About Chris Taylor: Chris is on the Community Review Board for SANS’s OUCH! (the security awareness newsletter designed for everyone), has given over 470 computer-related presentations at the Ottawa Public Library, and is President of the Ottawa PC Users’ Group.
One of the most critical security measures you can take is implementing an effective backup strategy. That way, no matter what might fail, you don’t lose your data. I have written many times in Cybersecurity News about backups.
A wonderful utility that comes with Windows is File History (https://mailchi.mp/glasswire/glasswire-newsletter-how-to-detect-a-hidden-camera-in-your-room). While it doesn’t replace either a good image backup or an off-site backup, it provides two capabilities other means of backup usually lack: near-real-time backup and versioning.
Near-real-time backup means that even in a catastrophic failure, you need not lose more than 10 minutes worth of your work. File History can backup new or changed files as frequently as every 10 minutes.
Versioning provides access to potentially years of versions of your important data files. You can easily recover data files as they existed 15 minutes ago, two weeks ago, or a year ago last June.
But what about when you move to a new computer? If you simply move the drive being used for File History to the new computer and go through the normal steps to turn on File History, you will find that none of your previous versions of files show up when you right-click a file, choose Properties, and click the Previous Versions tab. The old versions of files are still on the drive used for File History; they are just not easily accessed.
Fortunately, with a couple of extra steps, you can have all the old versions show up on the Previous Versions tab.
First, connect the drive used for File History on the old computer to the new computer. Don’t use Settings | Update & Security | Backup | Backup using File History to configure File History. If you do, it will configure a new File History on the drive and you will lose your ability to recover the old versions of files through the normal means mentioned above.
Click the Start button and type Control Panel. When it appears at the top of the results pane, click it and choose File History (if Control Panel is in Icon view) or Save backup copies of your files with File History (if Control Panel is in Category view).
Click on Configure File History settings. Note: you may not see this initial dialogue box. It might go directly to the following.
Don’t click the Turn on button…yet. Put a check mark in the box for I want to use a previous back-up on this File History drive.
Select your existing back-up in the lower box and then click the Turn on button.
File History will probably run automagically, but if it doesn’t, you can click Run now.
File History will then run with the default set of folders to be backed up. Having selected the option earlier to use a previous back-up, this backup will be integrated into the existing File History set, rather than creating a fresh configuration.
Most people moving to a new computer probably restore their data files from a different restore regime, but if you have not done so, you can restore your files from the File History that was run on the old computer.
Click on Restore personal files and File History will open and show the latest backup in the set, which will be the one you just ran on the new computer.
Click the Previous version button at the bottom. This will bring you to the last backup run on the old computer.

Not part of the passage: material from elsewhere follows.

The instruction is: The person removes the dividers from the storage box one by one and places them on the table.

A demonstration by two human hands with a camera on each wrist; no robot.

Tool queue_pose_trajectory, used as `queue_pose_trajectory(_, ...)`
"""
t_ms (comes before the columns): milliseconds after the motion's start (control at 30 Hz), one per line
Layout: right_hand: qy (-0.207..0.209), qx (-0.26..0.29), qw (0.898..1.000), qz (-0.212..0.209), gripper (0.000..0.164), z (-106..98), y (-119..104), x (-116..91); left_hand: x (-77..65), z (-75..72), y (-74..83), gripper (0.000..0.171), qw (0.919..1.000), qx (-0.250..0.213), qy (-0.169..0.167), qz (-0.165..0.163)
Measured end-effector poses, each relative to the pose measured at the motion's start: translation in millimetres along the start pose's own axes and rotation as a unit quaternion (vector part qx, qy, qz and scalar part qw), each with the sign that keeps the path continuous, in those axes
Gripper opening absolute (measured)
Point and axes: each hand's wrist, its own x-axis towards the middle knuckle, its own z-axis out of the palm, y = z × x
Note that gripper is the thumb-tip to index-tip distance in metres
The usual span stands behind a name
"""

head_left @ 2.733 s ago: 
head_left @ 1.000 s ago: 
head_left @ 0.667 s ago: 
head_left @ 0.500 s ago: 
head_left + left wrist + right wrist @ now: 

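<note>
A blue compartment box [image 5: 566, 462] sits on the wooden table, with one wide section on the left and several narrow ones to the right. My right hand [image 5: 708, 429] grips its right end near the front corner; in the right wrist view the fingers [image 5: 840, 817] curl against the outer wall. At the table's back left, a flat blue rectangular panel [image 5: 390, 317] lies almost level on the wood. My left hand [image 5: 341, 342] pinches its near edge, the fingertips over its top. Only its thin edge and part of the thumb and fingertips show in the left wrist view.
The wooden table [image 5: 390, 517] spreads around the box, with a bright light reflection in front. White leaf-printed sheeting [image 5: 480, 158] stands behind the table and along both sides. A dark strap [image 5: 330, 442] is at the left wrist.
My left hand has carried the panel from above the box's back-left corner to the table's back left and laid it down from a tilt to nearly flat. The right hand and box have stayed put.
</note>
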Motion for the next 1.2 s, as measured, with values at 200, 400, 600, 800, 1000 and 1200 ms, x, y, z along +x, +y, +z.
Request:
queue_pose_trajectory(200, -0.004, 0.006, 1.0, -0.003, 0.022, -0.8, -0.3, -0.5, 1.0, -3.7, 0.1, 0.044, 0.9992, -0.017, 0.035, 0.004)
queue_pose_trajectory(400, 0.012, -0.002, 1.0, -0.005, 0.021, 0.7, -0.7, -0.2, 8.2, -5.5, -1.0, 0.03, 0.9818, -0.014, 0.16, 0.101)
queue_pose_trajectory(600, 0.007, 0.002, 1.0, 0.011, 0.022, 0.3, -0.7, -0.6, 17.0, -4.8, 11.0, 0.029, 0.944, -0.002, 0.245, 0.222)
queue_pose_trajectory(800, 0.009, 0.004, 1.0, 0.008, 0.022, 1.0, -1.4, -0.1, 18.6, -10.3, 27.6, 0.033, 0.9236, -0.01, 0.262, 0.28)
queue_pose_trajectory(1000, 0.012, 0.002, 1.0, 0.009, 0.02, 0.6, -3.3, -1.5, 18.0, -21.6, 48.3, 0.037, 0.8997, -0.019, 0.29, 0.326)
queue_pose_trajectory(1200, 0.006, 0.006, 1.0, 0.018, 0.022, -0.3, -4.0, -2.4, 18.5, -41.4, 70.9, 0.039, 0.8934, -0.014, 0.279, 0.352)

With nothing selected in the main window, click the Restore to original location button at the bottom. This will restore the latest version of all files to your new computer.
Fly in the ointment
The File History dialogue box does not have an option to restore files to a different location. If you were backing up files from Z:\Data on the old computer and you don’t have a Z: drive on the new computer, you will get an error.
If this happens you can click on the Restore to button and select a different location. Another option would be to connect an external drive, at least temporarily, and assign it the Z: drive letter.
Since File History on the new computer is in the default configuration, you should configure it now. Run Settings | Update & Security | Backup | Backup using File History | More options. The settings you probably want to configure are frequency of backup, period to keep backups, and folders to backup/exclude.